**WHAT YOU WILL DO:** Please set down the lines of the listing exactly, from its first line to the line with "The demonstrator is", leaving the pictures out.

•••••

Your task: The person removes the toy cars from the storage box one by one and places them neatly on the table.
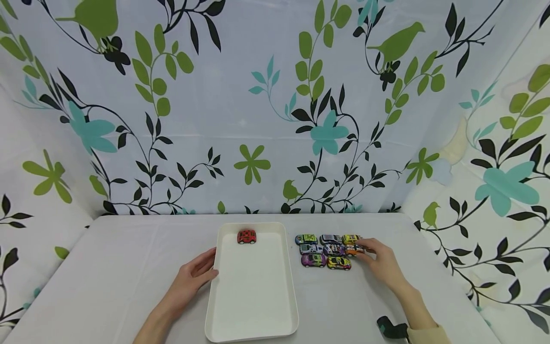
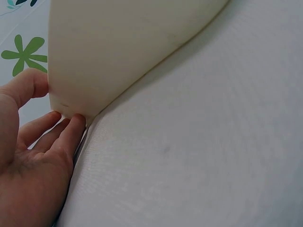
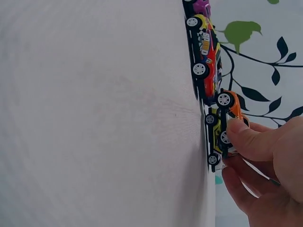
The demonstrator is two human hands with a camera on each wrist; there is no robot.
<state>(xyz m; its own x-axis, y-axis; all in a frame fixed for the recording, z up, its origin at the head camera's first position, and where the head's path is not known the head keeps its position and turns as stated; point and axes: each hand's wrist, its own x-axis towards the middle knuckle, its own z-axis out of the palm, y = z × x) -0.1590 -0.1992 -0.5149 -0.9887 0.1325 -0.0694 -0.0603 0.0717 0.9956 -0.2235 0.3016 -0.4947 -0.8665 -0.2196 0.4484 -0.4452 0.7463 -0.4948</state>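
Note:
My right hand pinches an orange toy car between thumb and fingers, at the right end of a cluster of toy cars. In the right wrist view that car stands slightly off the table, overlapping a yellow toy car. A yellow-and-red toy car is close beside it. My left hand touches the left side of a white tray, the thumb at its rim and the fingertips against its outer wall. One red toy car sits near the tray's far end.
Several other toy cars, among them a purple one, stand in short rows right of the tray. A black object is by the right wrist. Patterned cloth hangs behind and beside the white table.

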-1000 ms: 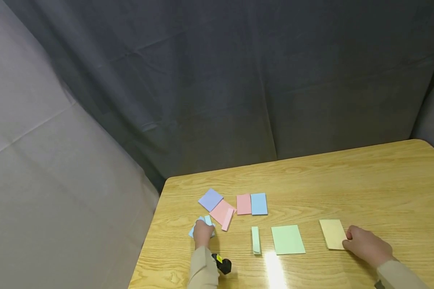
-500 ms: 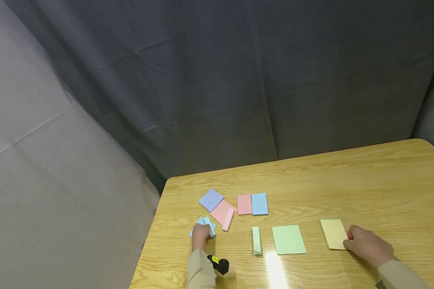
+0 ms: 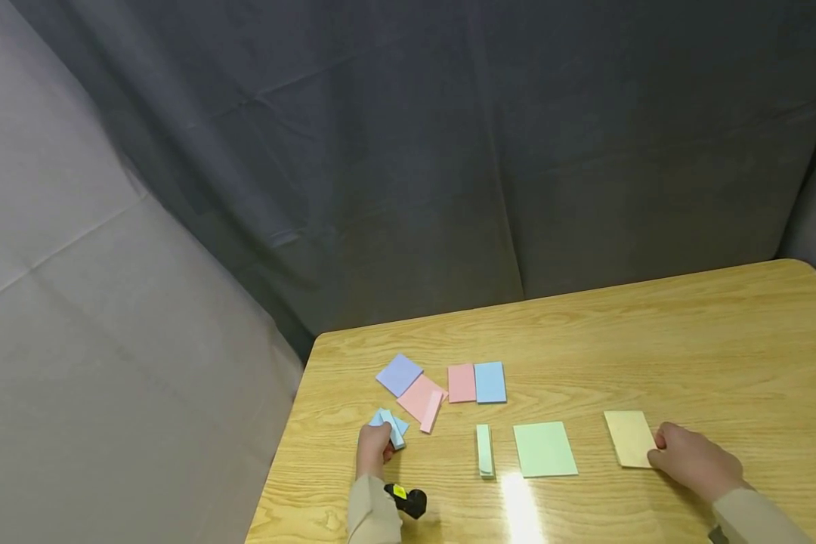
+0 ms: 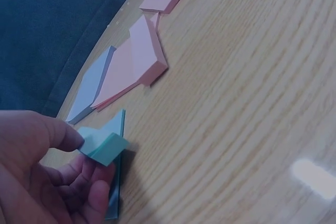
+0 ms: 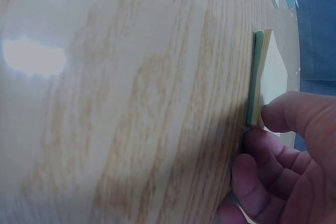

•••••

**RESPONSE TO THE EXERCISE:**
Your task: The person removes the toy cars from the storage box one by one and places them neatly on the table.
The demonstrator is two human hands with a camera on each wrist; there is no robot.

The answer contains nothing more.